= 1984 Guatemalan Constitutional Assembly election =

Constitutional Assembly elections were held in Guatemala on 1 July 1984. Although the Guatemalan Christian Democracy received the most votes, an alliance of the National Liberation Movement and Nationalist Authentic Centre emerged as the largest bloc with 23 of the 88 seats.
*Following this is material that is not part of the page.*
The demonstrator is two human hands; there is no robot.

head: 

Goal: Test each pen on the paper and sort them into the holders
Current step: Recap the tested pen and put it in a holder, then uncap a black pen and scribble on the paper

Voter turnout was 78%.

==Results==

| Party |  | National |  |  | District |  |  | Total seats |
| Votes | % | Seats | Votes | % | Seats |
|  | Guatemalan Christian Democracy | 326,064 | 21.23 | 6 | 261,207 | 16.82 | 14 | 20 |
|  | National Centre Union | 273,744 | 17.83 | 5 | 278,740 | 17.95 | 16 | 21 |
|  | MLN–CAN | 249,712 | 16.26 | 5 | 260,466 | 16.77 | 18 | 23 |
|  | Revolutionary Party | 146,092 | 9.51 | 2 | 179,199 | 11.54 | 8 | 10 |
|  | National Renewal Party | 133,680 | 8.71 | 2 | 126,021 | 8.11 | 3 | 5 |
|  | Institutional Democratic Party | 106,188 | 6.92 | 2 | 109,905 | 7.08 | 3 | 5 |
|  | Anti-Communist Unification Party | 61,116 | 3.98 | 1 | 53,385 | 3.44 | 0 | 1 |
|  | United Front of the Revolution | 45,677 | 2.97 | 0 | 45,490 | 2.93 | 0 | 0 |
|  | Emerging Movement of Harmony | 42,764 | 2.78 | 0 | 43,753 | 2.82 | 0 | 0 |
|  | National Unity Front | 40,488 | 2.64 | 0 | 47,366 | 3.05 | 1 | 1 |
|  | Democratic Action | 28,347 | 1.85 | 0 | 36,747 | 2.37 | 0 | 0 |
|  | Democratic Civic Front | 28,040 | 1.83 | 0 | 27,928 | 1.80 | 0 | 0 |
|  | Democratic Party of National Cooperation | 25,238 | 1.64 | 0 | 18,544 | 1.19 | 0 | 0 |
|  | Progressive Party | 14,354 | 0.93 | 0 | 14,686 | 0.95 | 0 | 0 |
|  | FDP–CND | 14,050 | 0.91 | 0 | 13,376 | 0.86 | 0 | 0 |
|  | DCG–PNR |  |  |  | 14,762 | 0.95 | 1 | 1 |
|  | Rural Organization of Social Action |  |  |  | 12,222 | 0.79 | 1 | 1 |
|  | Progressive National Alliance |  |  |  | 6,766 | 0.44 | 0 | 0 |
|  | United Zacapa Committee |  |  |  | 2,731 | 0.18 | 0 | 0 |
| Total |  | 1,535,554 | 100.00 | 23 | 1,553,294 | 100.00 | 65 | 88 |
| Valid votes |  | 1,535,554 | 76.97 |  | 1,553,294 | 77.96 |  |  |
| Invalid/blank votes |  | 459,379 | 23.03 |  | 439,120 | 22.04 |  |  |
| Total votes |  | 1,994,933 | 100.00 |  | 1,992,414 | 100.00 |  |  |
| Registered voters/turnout |  | 2,554,002 | 78.11 |  | 2,554,002 | 78.01 |  |  |
Source: Nohlen

==Bibliography==
- Villagrán Kramer, Francisco. Biografía política de Guatemala: años de guerra y años de paz. FLACSO-Guatemala, 2004.
- Political handbook of the world 1984. New York, 1985.